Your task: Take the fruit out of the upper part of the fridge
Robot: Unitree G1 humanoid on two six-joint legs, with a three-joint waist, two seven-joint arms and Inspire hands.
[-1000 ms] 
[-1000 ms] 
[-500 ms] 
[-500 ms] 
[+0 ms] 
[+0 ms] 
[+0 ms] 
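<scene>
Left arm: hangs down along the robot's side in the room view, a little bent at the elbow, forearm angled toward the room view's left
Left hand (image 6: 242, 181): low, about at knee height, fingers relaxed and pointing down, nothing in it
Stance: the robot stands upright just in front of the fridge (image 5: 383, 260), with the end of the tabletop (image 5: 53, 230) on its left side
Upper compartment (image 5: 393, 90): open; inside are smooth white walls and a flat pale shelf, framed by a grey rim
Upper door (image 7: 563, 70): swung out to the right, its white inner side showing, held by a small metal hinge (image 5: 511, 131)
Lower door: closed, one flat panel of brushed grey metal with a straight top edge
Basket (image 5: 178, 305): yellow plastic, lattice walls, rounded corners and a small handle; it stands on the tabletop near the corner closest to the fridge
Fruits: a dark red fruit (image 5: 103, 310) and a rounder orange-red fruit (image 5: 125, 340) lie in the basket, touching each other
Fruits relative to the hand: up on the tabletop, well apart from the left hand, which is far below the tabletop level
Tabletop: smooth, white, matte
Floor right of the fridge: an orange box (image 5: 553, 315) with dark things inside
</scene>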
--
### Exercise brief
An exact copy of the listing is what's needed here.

### Task result
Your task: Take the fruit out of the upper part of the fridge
Robot: Unitree G1 humanoid on two six-joint legs, with a three-joint waist, two seven-joint arms and Inspire hands.
[-1000 ms] 
[-1000 ms] 
[-500 ms] 
[-500 ms] 
[+0 ms] 
[+0 ms] 
[+0 ms] 
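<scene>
Left arm: hangs down along the robot's side in the room view, a little bent at the elbow, forearm angled toward the room view's left
Left hand (image 6: 242, 181): low, about at knee height, fingers relaxed and pointing down, nothing in it
Stance: the robot stands upright just in front of the fridge (image 5: 383, 260), with the end of the tabletop (image 5: 53, 230) on its left side
Upper compartment (image 5: 393, 90): open; inside are smooth white walls and a flat pale shelf, framed by a grey rim
Upper door (image 7: 563, 70): swung out to the right, its white inner side showing, held by a small metal hinge (image 5: 511, 131)
Lower door: closed, one flat panel of brushed grey metal with a straight top edge
Basket (image 5: 178, 305): yellow plastic, lattice walls, rounded corners and a small handle; it stands on the tabletop near the corner closest to the fridge
Fruits: a dark red fruit (image 5: 103, 310) and a rounder orange-red fruit (image 5: 125, 340) lie in the basket, touching each other
Fruits relative to the hand: up on the tabletop, well apart from the left hand, which is far below the tabletop level
Tabletop: smooth, white, matte
Floor right of the fridge: an orange box (image 5: 553, 315) with dark things inside
</scene>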

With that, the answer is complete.